The myth of “solo” self-care
My friend Jennifer recently admitted that she’s “not up to it” with traditional self-care. Rather than running off alone, she connects with others, whether it’s by sending a thoughtful text, surprising her with individually wrapped vegan ice cream for her birthday, or going all out with a one-on-one conversation. I find resilience in this. For her, self-care is all about community.
Ice cream with plenty of volume! Look at the curls on this ribbon!
Source: Author (Hands Off!)
Buy lunch for a friend who just broke up with you, deliver soup to a new parent, check in on a co-worker who’s having a tough week, or care for a sick partner or child. , everyone has experienced this. If we pay attention, we realize that these small acts not only help others, but also nourish us. It’s similar to bees pollinating flowers. Bees feed pollen to flowers and receive sweet nectar in return. It feels good when you show up for others.
And let’s not deprive others of the same joy. One of the drivers of the self-care industry is the belief that we need to “fix” ourselves so that we don’t burden others with our imperfections. In fact, asking for help is an act of generosity and gives others the opportunity to ask for help.
True self-care for the end of the year
As I was writing this post at a coffee shop, doing some self-care alone, a friendly man with two large backpacks asked if he could share a table with me and encouraged me to keep writing. He encouraged me. After returning to my laptop for a few minutes, I decided to ask him about his trip. That led to a great moment of connection. Was it out of concern for him or for me? Most importantly, why can’t you do both?
Source: Nathan Dumlao/Unsplash
During the holidays, it’s tempting to be alone and indulge in some self-care. After the chaos of work, shopping, hosting, etc., quiet time can feel sorely needed. I value alone time, but when I think of self-care as just being alone, I miss something important. This season, instead of running away, you can pull in some self-care and connect. Jennifer’s approach reminds us that self-care and community care are more connected than we realize.
4 ways to turn community care into self-care
Small gestures: Avoid the pressure of the perfect gift. Instead, try small thoughtful actions. Buy a coffee for the person behind you in line, bake some extra cookies to share with a friend, or write a note to someone you’re grateful for. It’s nice to receive gratitude in return, but remember that the value lies in the giving.
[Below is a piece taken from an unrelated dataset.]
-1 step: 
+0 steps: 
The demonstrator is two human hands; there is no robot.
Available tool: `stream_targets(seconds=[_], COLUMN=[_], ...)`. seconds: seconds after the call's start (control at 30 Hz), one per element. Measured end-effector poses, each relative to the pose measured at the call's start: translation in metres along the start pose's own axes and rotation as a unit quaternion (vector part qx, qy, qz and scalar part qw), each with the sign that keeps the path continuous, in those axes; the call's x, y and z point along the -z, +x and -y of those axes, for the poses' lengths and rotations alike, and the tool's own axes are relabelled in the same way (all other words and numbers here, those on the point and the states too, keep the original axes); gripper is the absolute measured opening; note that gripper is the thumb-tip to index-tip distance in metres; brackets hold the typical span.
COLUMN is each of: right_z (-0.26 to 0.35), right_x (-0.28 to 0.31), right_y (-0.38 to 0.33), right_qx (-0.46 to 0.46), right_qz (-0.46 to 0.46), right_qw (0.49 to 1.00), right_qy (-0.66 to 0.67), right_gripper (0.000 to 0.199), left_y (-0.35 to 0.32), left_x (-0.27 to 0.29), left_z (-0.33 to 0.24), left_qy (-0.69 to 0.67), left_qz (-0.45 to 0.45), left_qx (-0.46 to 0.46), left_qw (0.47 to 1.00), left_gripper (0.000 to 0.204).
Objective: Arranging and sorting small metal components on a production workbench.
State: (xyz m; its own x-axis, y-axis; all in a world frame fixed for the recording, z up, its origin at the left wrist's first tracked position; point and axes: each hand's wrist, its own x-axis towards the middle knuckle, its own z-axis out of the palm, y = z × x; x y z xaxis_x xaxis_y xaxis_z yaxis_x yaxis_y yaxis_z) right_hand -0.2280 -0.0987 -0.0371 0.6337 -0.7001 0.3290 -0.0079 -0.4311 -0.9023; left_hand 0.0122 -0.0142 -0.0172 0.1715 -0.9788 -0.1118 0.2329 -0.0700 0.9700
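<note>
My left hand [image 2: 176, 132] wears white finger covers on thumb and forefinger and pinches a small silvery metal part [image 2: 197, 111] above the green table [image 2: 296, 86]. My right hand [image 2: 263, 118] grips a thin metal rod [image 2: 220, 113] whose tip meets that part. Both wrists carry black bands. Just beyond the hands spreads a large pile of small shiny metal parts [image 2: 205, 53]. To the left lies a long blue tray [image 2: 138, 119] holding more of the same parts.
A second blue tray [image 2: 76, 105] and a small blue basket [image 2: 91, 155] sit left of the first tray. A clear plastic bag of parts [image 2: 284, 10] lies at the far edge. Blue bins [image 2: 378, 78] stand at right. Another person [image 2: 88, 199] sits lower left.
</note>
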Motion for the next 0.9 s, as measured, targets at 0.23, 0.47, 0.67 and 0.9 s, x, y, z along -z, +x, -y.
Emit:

Check in: Instead of retreating inward, reach out. A simple text or voice message can nourish each other. Along the way, you may ask for advice or help. Meaningful Conversations: Amidst the chaos of the season, make time for meaningful conversations. Schedule a phone date with a friend far away or spend some quality time with family nearby. Try asking yourself the question, “What is something I was surprised to learn about myself this year?” Bringing people together: If you’re feeling isolated, chances are other people around you are too. Invite your friends to join you for yoga, binge drinking, takeout, and more. It doesn’t have to be elaborate. You may find that helping others connect makes your self-care even more rewarding. Not sure where to start? Check out this great guide from the U.S. Surgeon General for easy ways to invite and host.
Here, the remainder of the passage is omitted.